«Mais qu'est-ce qu'elle est chiante !» répète Jacky Beroyer en levant les yeux face à la caméra. Avec son premier film déjà - Le Bouton rouge primé au festival Climax 1998, embryon de Oh ce court ! - Marc-Olivier Picron brouillait les images des écrans de surveillance et mélangeait humour et science-fiction dans un climat de tension (électrique) à la limite de l'étrange et de l'absurde.
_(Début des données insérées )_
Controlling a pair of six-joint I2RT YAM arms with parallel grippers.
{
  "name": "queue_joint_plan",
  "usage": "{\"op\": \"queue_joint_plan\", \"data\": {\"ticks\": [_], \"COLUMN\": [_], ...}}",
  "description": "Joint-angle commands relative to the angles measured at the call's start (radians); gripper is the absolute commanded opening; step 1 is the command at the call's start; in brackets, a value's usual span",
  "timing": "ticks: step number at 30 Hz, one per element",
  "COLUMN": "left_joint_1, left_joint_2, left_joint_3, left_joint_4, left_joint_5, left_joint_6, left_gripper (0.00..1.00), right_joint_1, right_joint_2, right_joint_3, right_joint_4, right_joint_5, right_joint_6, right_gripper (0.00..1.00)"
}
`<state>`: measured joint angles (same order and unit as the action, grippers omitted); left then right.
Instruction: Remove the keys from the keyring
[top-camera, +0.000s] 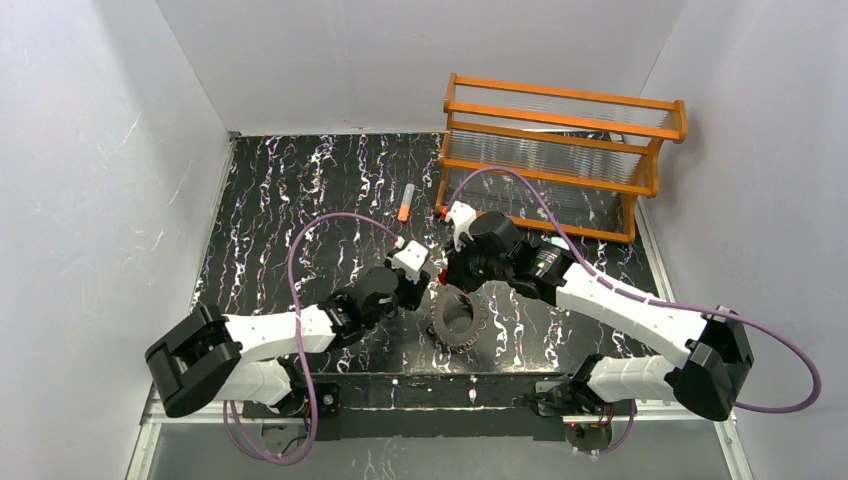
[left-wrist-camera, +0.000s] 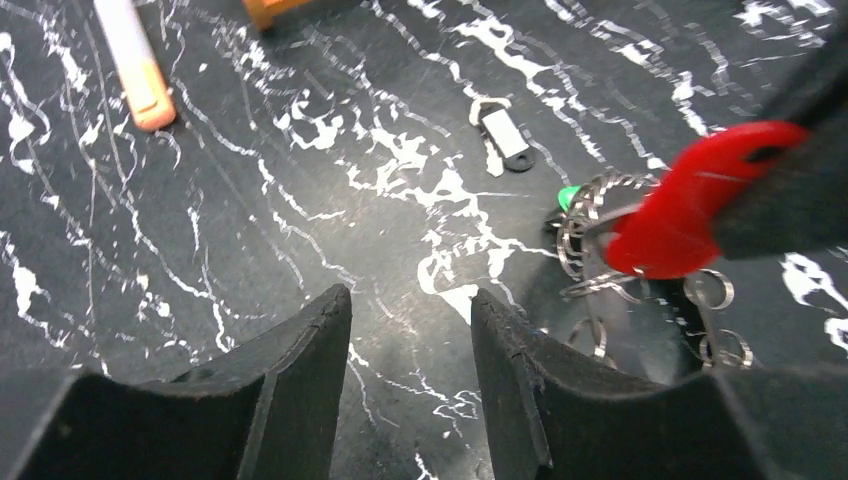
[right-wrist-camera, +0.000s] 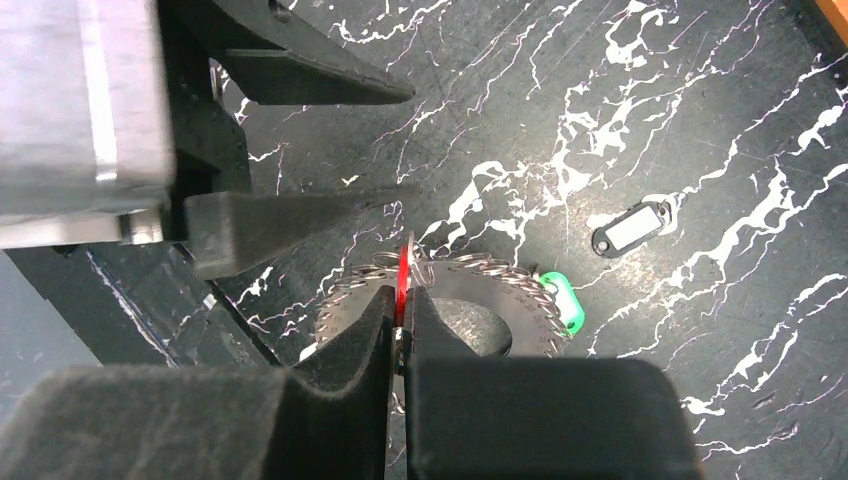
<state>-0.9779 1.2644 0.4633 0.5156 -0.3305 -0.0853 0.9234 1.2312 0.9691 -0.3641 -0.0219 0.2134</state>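
Keyring (right-wrist-camera: 480, 282), stiff, light and likely to skid, lies flat on the tabletop (right-wrist-camera: 700, 120) between both arms; right jaws are clenched on its thin, rigid red key (right-wrist-camera: 404, 270), while left jaws hang released and empty nearby, best placed to pin the toothed rim.
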Motion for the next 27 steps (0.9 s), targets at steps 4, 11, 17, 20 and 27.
{"op": "queue_joint_plan", "data": {"ticks": [4, 11, 17, 20, 27], "left_joint_1": [0.063, 0.141, 0.258, 0.306, 0.343], "left_joint_2": [-0.150, -0.167, -0.075, -0.017, 0.068], "left_joint_3": [-0.075, -0.011, 0.022, 0.060, 0.129], "left_joint_4": [0.109, -0.037, -0.026, -0.052, -0.090], "left_joint_5": [0.266, 0.526, 0.798, 0.951, 1.137], "left_joint_6": [0.058, 0.125, 0.179, 0.223, 0.341], "left_gripper": [0.48, 0.49, 0.47, 0.46, 0.45], "right_joint_1": [0.005, 0.005, 0.005, 0.005, 0.003], "right_joint_2": [-0.070, -0.043, -0.017, -0.019, -0.006], "right_joint_3": [0.007, 0.018, -0.005, -0.021, -0.037], "right_joint_4": [0.020, 0.005, 0.048, 0.066, 0.098], "right_joint_5": [0.014, -0.027, -0.054, -0.058, -0.096], "right_joint_6": [-0.016, -0.043, -0.060, -0.073, -0.085], "right_gripper": [0.01, 0.01, 0.01, 0.01, 0.01]}}
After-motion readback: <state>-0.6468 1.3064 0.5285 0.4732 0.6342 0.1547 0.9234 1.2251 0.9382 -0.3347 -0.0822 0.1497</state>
L'univers de Marcus ne change pas, et La Télévision refuse de s'éteindre.
La Télévision de Marc-Olivier Picron
Déposée par le Père Noël dans l'angle mort du petit salon d'un vieux couple, elle laisse d'abord de marbre le taiseux et taciturne mari soupirant au-dessus de la dinde, avant de prendre les commandes en main, de changer de poste à sa guise et de décrypter Canal + aux heures tardives.
En ce beau soir de réveillon, Madame a ses chaleurs, ou un regain de tendresse, c'est selon, mais le vieux con, pas pressé de la rejoindre sous des draps conjugaux infectés de naphtaline, se fait bientôt tourner en ridicule : quand il arrache la prise, la lucarne fait la sourde oreille; quand il ouvre la boîte noire et dissèque les fusibles, des chirurgiens s'affairent et charcutent en direct le cœur d'un patient anesthésié; et quand armé d'une pioche il pense faire voler en éclats les coins carrés de l'écran plat, la guerre fait rage, des gens sautent sur des mines… Etait-ce un rêve, un cauchemar, une fiction ? Réveillée par l'étrange tintamarre, la pauvre vieille, Francine Blistin, si drôle à regarder avec ses bigoudis, serre contre elle les pans de son peignoir matelassé : c'est pas bientôt fini ?
Le scénariste et réalisateur s'est paraît-il posé la même question mais aura pu compter sur l'immense talent d'improvisation d'une vedette du petit écran, justement : «qu'est-ce qu'elle est chiante» vient à point pour mettre un semblant de terme au combat entre l'homme et un objet qui lui ressemble assez bien.